● **TASK ITEM**
Beneath this instruction is a block of data; output from it exactly the lines that run from the one containing "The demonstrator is" through the one containing "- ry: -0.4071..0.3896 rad", inclusive.

● **DATA**

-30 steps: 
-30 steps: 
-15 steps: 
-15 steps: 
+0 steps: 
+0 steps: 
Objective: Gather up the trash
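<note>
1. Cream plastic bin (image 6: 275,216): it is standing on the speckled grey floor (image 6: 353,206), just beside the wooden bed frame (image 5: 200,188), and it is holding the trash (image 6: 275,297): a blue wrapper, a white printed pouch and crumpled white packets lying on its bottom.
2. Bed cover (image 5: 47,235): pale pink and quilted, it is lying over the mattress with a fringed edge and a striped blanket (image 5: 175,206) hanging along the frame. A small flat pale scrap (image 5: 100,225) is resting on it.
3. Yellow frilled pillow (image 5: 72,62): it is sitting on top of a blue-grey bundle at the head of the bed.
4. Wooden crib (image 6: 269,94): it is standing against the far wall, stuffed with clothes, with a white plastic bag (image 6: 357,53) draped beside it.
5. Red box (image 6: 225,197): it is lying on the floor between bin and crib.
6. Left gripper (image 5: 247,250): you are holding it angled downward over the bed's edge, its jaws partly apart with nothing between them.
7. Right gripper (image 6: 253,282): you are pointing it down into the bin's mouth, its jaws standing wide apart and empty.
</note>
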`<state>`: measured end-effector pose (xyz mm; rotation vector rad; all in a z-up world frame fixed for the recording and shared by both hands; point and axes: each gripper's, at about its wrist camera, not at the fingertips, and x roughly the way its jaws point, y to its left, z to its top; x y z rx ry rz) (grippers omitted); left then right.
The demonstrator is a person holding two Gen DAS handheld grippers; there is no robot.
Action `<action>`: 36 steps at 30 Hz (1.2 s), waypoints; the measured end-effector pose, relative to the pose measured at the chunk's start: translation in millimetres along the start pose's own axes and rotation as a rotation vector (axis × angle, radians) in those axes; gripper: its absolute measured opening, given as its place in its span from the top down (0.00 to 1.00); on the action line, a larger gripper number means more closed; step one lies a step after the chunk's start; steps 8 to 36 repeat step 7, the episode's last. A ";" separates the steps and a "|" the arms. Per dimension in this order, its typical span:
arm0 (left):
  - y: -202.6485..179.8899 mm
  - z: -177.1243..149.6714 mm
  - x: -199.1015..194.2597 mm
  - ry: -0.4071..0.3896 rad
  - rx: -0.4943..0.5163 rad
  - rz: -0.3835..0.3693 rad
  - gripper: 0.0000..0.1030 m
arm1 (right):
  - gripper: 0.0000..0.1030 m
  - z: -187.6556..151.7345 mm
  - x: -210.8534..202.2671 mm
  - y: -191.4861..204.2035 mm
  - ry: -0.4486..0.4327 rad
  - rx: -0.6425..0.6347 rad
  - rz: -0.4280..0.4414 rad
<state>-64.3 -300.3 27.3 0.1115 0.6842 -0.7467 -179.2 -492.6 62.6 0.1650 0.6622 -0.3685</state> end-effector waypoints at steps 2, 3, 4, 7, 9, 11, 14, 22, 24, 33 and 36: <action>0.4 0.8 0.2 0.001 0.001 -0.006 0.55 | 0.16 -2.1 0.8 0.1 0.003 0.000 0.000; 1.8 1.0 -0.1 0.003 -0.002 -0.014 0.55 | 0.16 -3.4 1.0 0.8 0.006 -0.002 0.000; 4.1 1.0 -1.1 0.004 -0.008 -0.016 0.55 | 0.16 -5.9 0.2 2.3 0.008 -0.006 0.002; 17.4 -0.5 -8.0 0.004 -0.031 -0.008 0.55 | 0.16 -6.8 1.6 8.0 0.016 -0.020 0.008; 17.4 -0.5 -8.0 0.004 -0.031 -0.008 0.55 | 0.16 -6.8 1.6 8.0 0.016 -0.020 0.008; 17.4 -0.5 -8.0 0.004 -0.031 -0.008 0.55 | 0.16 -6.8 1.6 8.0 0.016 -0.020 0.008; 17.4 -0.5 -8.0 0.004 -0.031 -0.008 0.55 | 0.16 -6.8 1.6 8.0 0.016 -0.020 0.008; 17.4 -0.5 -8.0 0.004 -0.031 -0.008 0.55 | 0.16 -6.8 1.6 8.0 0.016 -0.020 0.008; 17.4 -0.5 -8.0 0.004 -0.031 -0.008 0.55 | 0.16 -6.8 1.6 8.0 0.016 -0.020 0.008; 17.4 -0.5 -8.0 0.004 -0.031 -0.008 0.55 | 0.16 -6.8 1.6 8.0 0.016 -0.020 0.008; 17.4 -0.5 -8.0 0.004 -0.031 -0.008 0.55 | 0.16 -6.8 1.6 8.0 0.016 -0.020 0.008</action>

● **RESULT OF THIS TASK**
The demonstrator is a person holding two Gen DAS handheld grippers; there is no robot.
Action `<action>`: 36 steps at 30 Hz (1.2 s), waypoints; the measured end-effector pose, relative to the pose measured at the chunk's start: translation in millimetres along the start pose's own axes and rotation as a rotation vector (axis × angle, radians) in those axes; gripper: its absolute measured opening, given as its place in its span from the top down (0.00 to 1.00); on the action line, a larger gripper number means more closed; step one lies a step after the chunk's start; steps 8 to 36 repeat step 7, the episode's last. A ";" separates the steps and a "|" the arms. Per dimension in this order, its typical span:
arm0 (left):
  - y: -202.6485..179.8899 mm
  - z: -177.1243..149.6714 mm
  - x: -199.1015..194.2597 mm
  - ry: -0.4071..0.3896 rad

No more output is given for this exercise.